Le Pont de Fer forcé, l’armée du Christ campe enfin sous les remparts d’Antioche. La place est si vaste et si haute qu’on n’ose l’assaillir de front. On s’installe pour l’assiéger.

Garin de Beaulieu, à la suite de l’ost, devant Antioche 25 octobre 1097 5 min de lecture
Enluminure médiévale : l’armée des croisés, bannières et lances levées, marche sous les remparts à tours rondes d’Antioche ; la ville aux hautes tours se déploie derrière la muraille, une montagne se dresse à l’arrière-plan.
Jean Colombe, miniature des « Passages d’outremer » de Sébastien Mamerot (BnF, ms. Français 5594, f. 59v), v. 1474 — domaine public, Bibliothèque nationale de France (Wikimedia Commons).

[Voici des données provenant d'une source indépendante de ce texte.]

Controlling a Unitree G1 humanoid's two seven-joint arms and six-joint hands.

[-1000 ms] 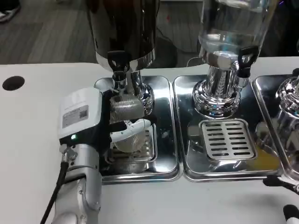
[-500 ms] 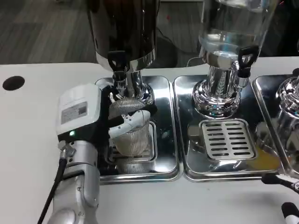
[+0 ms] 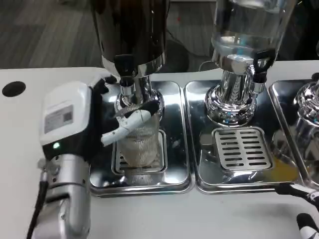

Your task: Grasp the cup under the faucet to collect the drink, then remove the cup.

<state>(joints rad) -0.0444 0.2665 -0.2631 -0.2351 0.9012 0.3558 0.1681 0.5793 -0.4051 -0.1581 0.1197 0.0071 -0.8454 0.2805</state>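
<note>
A clear ribbed cup (image 3: 142, 142) with pale drink in it stands on the drip grille (image 3: 118, 162), right under the faucet (image 3: 125, 74) of the dark dispenser (image 3: 132, 30). My left hand (image 3: 70, 119) is to the cup's left with its fingers spread. One white finger (image 3: 124, 127) lies across the cup's front and touches it near the rim. The other fingertips (image 3: 100, 85) point away, left of the faucet, so the palm stands apart from the cup. Of my right hand (image 3: 306, 226), only dark fingertips show at the bottom right corner.
The cup's grille sits in a shiny steel tray (image 3: 174, 119). A second tray (image 3: 199, 164) to the right holds a clear dispenser (image 3: 244, 30) with its own faucet (image 3: 261, 64) and slotted grille (image 3: 243, 148). A third dispenser base (image 3: 309, 99) is at the far right. A black hole (image 3: 13, 88) marks the table's left.
The cup came down from near the faucet onto the grille. My left hand then drew back to the left and its fingers spread, leaving one finger on the cup.
</note>
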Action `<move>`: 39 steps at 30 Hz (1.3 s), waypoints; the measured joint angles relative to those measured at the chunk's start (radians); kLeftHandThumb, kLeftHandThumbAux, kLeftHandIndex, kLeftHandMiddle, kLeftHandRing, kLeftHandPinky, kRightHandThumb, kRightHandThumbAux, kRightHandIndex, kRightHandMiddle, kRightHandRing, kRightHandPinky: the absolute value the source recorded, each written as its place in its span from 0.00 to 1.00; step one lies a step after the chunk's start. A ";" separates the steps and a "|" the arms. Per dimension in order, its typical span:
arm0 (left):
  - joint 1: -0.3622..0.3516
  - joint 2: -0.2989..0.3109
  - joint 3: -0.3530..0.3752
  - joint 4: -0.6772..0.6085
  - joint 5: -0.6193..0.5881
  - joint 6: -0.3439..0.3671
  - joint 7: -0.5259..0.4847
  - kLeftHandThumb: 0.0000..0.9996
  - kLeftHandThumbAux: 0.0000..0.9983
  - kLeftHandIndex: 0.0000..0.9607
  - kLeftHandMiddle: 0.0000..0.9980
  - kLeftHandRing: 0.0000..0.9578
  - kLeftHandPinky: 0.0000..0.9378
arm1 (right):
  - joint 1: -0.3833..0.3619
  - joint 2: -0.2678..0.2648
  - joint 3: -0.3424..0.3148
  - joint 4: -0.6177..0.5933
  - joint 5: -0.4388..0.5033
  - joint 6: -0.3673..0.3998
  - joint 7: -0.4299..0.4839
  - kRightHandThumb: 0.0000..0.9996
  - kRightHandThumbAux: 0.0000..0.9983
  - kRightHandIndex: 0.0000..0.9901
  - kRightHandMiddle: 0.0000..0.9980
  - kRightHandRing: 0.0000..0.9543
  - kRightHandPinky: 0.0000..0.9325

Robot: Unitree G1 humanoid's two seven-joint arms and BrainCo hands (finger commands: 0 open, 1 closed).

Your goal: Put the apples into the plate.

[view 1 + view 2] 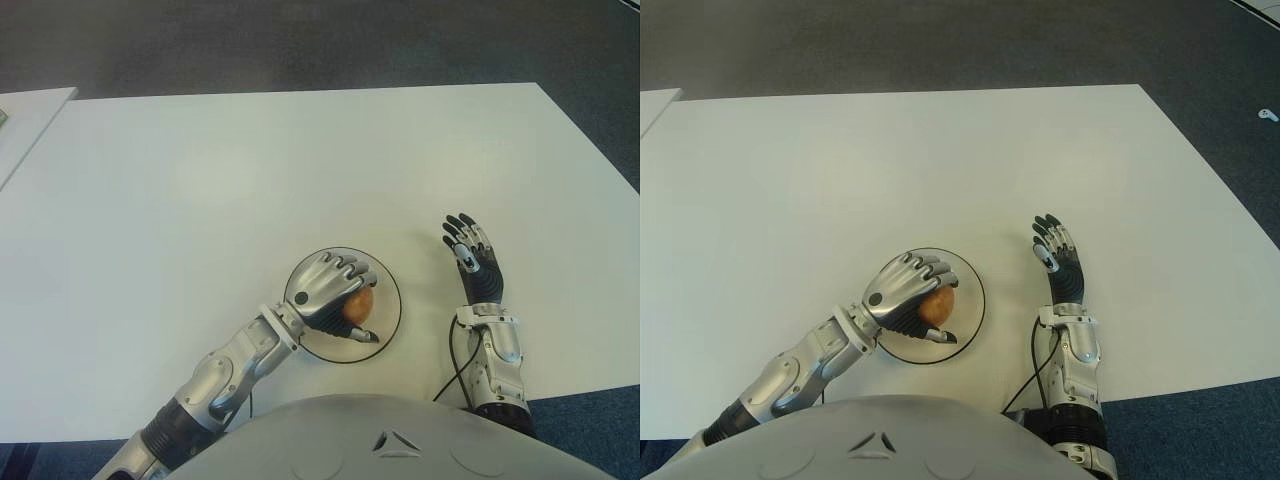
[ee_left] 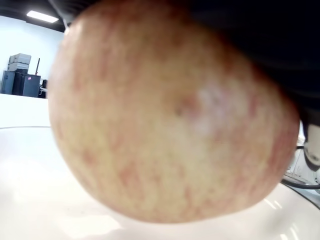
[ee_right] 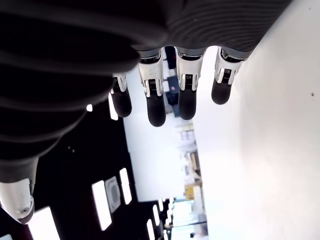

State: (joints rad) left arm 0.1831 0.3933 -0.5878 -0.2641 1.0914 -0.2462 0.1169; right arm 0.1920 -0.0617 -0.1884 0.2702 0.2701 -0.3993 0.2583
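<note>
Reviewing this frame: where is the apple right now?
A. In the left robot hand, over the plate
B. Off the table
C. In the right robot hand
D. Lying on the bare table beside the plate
A: the left robot hand is curled around the apple above the plate, while the right robot hand shows to the plate's right, fingers extended and holding nothing.

You find no readable text, label, brand or number anywhere here; the only mark is a small triangular emblem (image 1: 396, 441) on the robot's grey torso (image 1: 300, 440), without letters.
</note>
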 measured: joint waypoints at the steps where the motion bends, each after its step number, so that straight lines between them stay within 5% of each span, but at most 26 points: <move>1: 0.001 0.000 0.000 -0.002 0.001 0.004 -0.002 0.23 0.29 0.01 0.01 0.01 0.01 | -0.001 0.000 0.000 0.001 -0.001 0.000 -0.002 0.20 0.54 0.13 0.20 0.13 0.09; 16: 0.022 -0.002 0.024 -0.054 0.010 0.053 -0.036 0.14 0.34 0.00 0.00 0.00 0.00 | -0.005 0.000 0.003 0.002 -0.009 0.002 -0.013 0.23 0.53 0.14 0.19 0.14 0.12; 39: 0.032 0.011 0.038 -0.074 0.011 0.052 -0.044 0.15 0.30 0.00 0.00 0.00 0.00 | -0.004 0.000 0.008 0.001 -0.012 0.002 -0.019 0.24 0.54 0.12 0.20 0.14 0.10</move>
State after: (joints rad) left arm 0.2149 0.4045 -0.5497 -0.3377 1.1022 -0.1941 0.0729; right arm 0.1878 -0.0621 -0.1803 0.2709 0.2579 -0.3972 0.2391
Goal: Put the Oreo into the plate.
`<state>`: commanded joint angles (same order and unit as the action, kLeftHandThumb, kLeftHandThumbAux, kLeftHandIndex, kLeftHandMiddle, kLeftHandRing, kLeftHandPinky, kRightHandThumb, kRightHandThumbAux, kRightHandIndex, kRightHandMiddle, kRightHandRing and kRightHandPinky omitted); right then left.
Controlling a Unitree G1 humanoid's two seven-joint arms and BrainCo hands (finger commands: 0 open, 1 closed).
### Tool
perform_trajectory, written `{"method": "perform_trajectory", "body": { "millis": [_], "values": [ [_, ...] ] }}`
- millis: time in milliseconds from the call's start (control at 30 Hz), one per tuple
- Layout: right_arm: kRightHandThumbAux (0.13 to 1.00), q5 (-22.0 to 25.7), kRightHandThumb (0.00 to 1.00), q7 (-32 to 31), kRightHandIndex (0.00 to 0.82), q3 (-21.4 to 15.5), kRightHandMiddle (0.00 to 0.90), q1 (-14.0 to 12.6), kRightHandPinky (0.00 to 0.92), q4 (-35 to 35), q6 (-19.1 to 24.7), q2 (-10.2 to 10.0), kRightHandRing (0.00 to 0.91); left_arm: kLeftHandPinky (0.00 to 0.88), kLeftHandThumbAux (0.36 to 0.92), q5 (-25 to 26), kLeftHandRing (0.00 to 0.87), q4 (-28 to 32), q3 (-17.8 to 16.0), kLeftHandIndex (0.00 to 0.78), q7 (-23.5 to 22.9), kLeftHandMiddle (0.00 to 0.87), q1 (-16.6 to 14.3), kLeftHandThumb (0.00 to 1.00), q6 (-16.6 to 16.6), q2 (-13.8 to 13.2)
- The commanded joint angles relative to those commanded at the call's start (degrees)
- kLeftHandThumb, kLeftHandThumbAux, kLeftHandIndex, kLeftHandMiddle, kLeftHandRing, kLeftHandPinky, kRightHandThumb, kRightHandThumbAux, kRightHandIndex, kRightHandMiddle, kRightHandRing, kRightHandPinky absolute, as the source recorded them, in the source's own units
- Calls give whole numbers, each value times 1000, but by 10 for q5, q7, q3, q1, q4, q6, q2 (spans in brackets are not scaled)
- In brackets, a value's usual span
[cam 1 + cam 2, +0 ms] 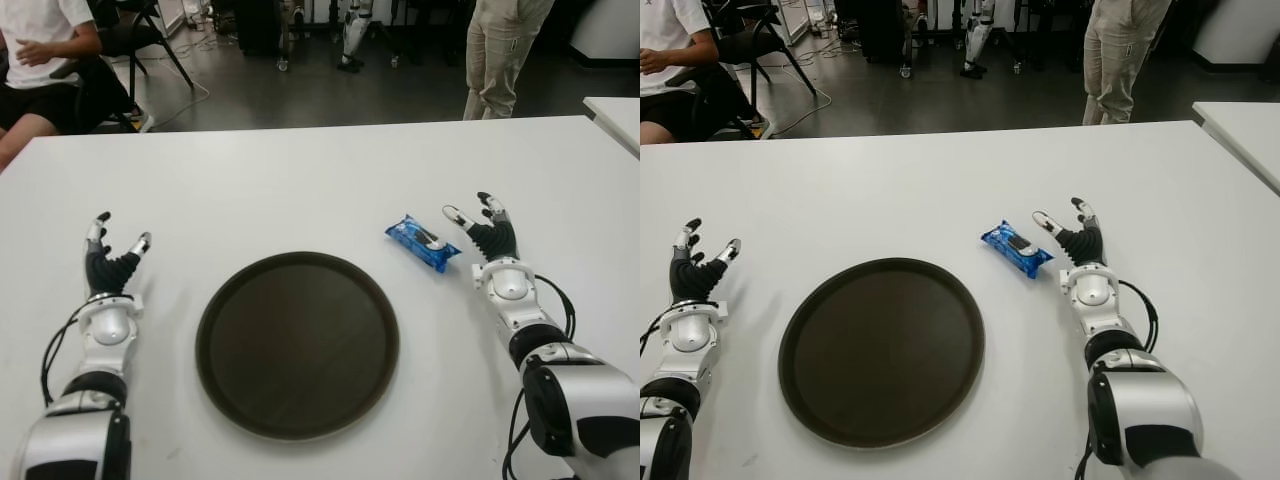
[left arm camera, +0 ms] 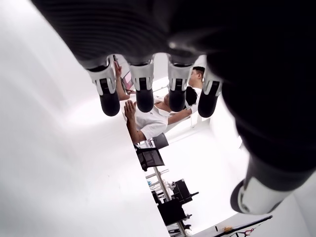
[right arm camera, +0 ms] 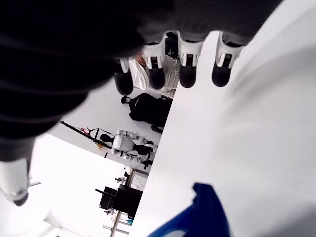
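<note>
A blue Oreo packet (image 1: 422, 242) lies on the white table (image 1: 300, 190), just right of and beyond the dark round plate (image 1: 297, 343). My right hand (image 1: 482, 222) is right beside the packet, on its right, with fingers spread and holding nothing. A corner of the blue packet (image 3: 197, 217) shows in the right wrist view, apart from the extended fingers (image 3: 188, 61). My left hand (image 1: 112, 243) is open to the left of the plate, fingers straight in its wrist view (image 2: 144, 89).
A seated person (image 1: 40, 60) is beyond the table's far left corner and another person (image 1: 500, 50) stands beyond the far edge. A second white table (image 1: 615, 115) shows at the far right.
</note>
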<state>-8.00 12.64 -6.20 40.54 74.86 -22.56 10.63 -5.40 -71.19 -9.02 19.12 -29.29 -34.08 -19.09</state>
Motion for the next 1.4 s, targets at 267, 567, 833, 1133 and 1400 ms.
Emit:
{"method": "perform_trajectory", "body": {
  "millis": [267, 567, 833, 1133, 1400],
  "values": [
    [496, 0, 0, 1, 61, 0, 2, 0, 0, 0, 2, 0, 0, 0, 675, 1, 0, 0, -1, 21, -1, 19, 1, 0, -3, 1],
    [508, 3, 0, -1, 68, -3, 12, 1, 0, 1, 5, -1, 0, 0, 678, -2, 0, 11, 0, 23, 4, 17, 1, 0, -4, 5],
    [507, 5, 0, -1, 70, -7, 9, 1, 0, 0, 0, -2, 0, 0, 644, -10, 0, 13, 6, 22, 11, 15, 2, 0, -8, 1],
    [506, -1, 0, 4, 66, -3, 4, 1, 0, 0, 1, -2, 0, 0, 638, -14, 0, 9, 13, 2, 11, 12, 3, 0, -4, -2],
    [516, 2, 0, -6, 56, -4, 2, 1, 0, 0, 7, -1, 0, 0, 671, 4, 0, 5, 0, 2, -5, 15, 3, 0, -2, 0]
  ]
}}
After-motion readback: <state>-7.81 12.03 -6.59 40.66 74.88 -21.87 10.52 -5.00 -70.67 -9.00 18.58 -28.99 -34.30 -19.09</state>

Nous y voici. Après Nicée rendue au printemps et la déroute des Turcs à Dorylée cet été, l’ost a descendu les longues routes de Syrie et touché, il y a quatre jours, les eaux de l’Oronte. Devant nous se dresse Antioche, la grande ville où saint Pierre siégea jadis, aujourd’hui aux mains des Infidèles. La délivrance de cette cité est sur la route de Jérusalem, et chacun ici la tient pour une étape que Dieu nous commande.

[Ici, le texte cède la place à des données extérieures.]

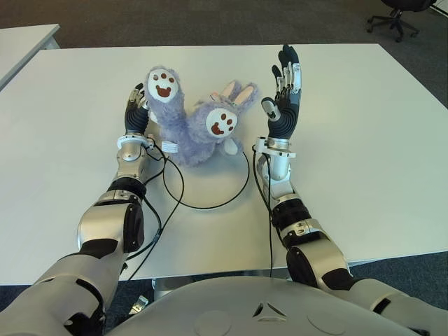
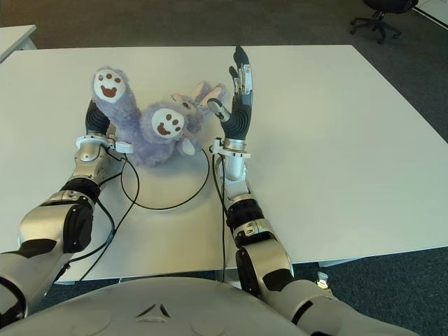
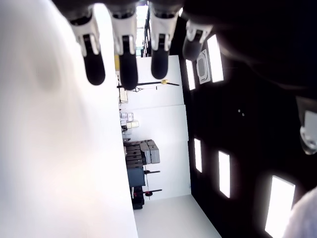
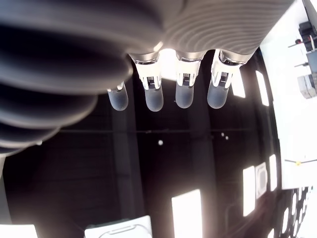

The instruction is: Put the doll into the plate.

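A purple plush rabbit doll [image 1: 192, 129] lies on its back on the white table [image 1: 364, 140], both white-soled feet raised. It overlaps the far left rim of a thin black ring [image 1: 208, 208], the only plate-like thing here. My left hand [image 1: 136, 105] stands just left of the doll's raised leg, touching or nearly touching the fur. In the left wrist view its fingers [image 3: 124, 54] are straight and hold nothing. My right hand [image 1: 283, 91] is upright to the right of the doll, apart from it, with its fingers [image 4: 183, 94] spread and empty.
Black cables [image 1: 157, 231] run from both wrists across the table toward my body. A second table [image 1: 21, 42] stands at the far left and an office chair [image 1: 395, 17] at the far right on the dark carpet.
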Available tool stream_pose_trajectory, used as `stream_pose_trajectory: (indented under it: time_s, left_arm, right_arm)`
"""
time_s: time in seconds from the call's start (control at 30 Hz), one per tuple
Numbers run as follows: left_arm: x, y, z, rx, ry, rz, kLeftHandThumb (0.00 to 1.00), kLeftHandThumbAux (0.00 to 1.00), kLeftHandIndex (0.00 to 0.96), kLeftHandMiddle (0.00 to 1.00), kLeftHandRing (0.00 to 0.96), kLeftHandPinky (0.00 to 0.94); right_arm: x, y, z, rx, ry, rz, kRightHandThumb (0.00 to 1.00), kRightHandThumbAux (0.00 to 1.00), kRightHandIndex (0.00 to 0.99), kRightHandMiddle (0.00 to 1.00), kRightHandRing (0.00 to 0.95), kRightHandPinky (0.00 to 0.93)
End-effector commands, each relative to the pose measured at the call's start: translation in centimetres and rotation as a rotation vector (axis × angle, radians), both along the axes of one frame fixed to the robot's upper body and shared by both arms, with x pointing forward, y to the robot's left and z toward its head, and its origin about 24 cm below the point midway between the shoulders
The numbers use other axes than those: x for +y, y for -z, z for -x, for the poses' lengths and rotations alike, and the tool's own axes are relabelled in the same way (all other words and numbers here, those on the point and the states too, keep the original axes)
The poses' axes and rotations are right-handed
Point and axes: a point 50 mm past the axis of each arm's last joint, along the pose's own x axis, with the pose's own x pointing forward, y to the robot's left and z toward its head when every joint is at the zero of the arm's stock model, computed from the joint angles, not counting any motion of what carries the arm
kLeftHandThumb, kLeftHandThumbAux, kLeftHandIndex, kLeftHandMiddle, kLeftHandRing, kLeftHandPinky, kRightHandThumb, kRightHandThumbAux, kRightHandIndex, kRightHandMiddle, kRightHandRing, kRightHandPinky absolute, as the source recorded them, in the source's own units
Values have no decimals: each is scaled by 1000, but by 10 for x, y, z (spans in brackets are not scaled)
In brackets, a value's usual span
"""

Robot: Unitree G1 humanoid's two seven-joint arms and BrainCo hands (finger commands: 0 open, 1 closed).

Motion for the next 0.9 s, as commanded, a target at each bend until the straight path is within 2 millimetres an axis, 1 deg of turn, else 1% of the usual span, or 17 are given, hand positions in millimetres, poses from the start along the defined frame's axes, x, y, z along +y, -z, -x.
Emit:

On n’entre pas dans cette plaine sans avoir d’abord forcé le passage. À quelques lieues en amont, l’Oronte est barré par un ouvrage que les gens du pays nomment le Pont de Fer, flanqué de deux tours où logeaient les gardes du sultan et où l’on prélevait péage sur qui voulait passer. Nos gens l’ont emporté, et l’armée a pu franchir le fleuve et se déployer sous les murs. Le comte de Flandre et l’évêque du Puy furent, dit-on, des premiers à passer.

Ce que nous découvrons alors n’a pas de mesure connue chez nous. La muraille court sur les hauteurs comme une chaîne de pierre, hérissée de tours qu’on ne finit pas de compter — plusieurs centaines, assurent ceux qui s’y sont approchés. Elle grimpe jusqu’au sommet d’une montagne, le mont qu’on appelle Silpius, où veille une citadelle plantée si haut au-dessus de la plaine que la vue s’y perd. Six portes, dit-on, ouvrent la ville. On rapporte que ces défenses furent élevées par les empereurs grecs d’autrefois et remises à neuf depuis peu.

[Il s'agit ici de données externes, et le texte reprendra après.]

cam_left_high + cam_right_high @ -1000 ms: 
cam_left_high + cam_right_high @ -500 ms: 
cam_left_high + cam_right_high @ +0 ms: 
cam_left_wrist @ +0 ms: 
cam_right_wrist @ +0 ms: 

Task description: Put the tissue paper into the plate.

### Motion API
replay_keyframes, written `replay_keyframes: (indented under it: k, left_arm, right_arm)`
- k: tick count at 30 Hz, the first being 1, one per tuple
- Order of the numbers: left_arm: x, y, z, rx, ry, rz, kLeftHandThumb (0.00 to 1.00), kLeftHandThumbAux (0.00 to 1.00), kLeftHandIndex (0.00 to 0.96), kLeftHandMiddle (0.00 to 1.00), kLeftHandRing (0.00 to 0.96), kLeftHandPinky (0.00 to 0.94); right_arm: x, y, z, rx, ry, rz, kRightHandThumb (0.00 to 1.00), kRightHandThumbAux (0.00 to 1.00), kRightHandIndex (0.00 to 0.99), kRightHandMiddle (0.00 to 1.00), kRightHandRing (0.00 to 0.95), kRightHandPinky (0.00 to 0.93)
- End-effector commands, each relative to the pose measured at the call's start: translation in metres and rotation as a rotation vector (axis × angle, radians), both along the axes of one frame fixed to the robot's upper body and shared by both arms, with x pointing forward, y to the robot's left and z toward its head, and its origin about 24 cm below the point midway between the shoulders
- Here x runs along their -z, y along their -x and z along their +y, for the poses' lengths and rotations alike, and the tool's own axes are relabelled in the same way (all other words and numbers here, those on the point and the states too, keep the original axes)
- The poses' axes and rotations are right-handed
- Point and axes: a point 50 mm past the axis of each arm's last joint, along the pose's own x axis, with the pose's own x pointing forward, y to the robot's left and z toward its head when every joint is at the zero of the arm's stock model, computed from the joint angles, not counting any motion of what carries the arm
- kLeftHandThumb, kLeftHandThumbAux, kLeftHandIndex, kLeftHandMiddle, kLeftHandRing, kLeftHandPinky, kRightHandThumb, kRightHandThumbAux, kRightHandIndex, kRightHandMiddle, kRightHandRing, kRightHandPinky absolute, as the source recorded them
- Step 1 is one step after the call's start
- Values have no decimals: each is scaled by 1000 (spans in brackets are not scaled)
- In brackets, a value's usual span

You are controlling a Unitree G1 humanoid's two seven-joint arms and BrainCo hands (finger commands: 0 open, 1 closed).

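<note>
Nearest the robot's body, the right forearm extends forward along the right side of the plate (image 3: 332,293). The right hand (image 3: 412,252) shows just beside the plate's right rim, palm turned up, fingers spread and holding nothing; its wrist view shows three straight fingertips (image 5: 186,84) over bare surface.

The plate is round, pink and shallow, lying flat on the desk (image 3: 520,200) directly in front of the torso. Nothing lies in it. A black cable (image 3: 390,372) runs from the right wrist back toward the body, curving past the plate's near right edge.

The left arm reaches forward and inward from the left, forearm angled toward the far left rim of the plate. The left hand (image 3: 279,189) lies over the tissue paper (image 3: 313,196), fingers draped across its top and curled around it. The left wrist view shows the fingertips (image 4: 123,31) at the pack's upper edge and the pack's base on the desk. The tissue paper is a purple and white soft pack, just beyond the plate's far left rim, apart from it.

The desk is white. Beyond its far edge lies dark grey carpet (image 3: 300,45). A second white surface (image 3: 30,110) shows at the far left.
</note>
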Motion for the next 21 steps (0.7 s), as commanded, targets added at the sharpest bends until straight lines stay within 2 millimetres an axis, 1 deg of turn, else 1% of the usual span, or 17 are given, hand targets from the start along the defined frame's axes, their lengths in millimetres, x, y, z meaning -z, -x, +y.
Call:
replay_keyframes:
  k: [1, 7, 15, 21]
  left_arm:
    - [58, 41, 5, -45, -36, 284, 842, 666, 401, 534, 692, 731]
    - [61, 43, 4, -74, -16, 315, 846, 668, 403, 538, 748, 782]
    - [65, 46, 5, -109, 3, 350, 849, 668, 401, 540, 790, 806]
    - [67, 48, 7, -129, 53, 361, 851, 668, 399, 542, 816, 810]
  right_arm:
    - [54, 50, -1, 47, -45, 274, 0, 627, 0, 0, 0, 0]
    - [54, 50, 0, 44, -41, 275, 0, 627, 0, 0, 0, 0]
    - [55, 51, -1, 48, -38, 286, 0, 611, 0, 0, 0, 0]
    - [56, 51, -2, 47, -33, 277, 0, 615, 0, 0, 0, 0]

Devant pareille place, les avis se sont partagés au conseil des barons. Quelques-uns voulaient l’assaut sans attendre. Les plus nombreux ont jugé la chose impossible : nulle machine, dit-on ici, nul homme n’emporterait ces murs de vive force. On a donc résolu de mettre le siège et d’affamer la ville, plutôt que d’y jeter l’ost à perte.

Chaque prince a pris son quartier autour des remparts du nord. Bohémond de Tarente s’est établi vers la porte que l’on nomme de Saint-Paul ; Raymond de Saint-Gilles et le duc Godefroy ont dressé leurs camps à l’entour, chacun devant une porte. Mais la ville est trop grande pour être close tout entière : plusieurs issues restent hors de notre prise, et par elles la garnison peut encore respirer et se ravitailler. Du côté de la mer, on tient l’œil sur le port de Saint-Siméon, à quelques lieues, par où nous attendons vivres et renforts.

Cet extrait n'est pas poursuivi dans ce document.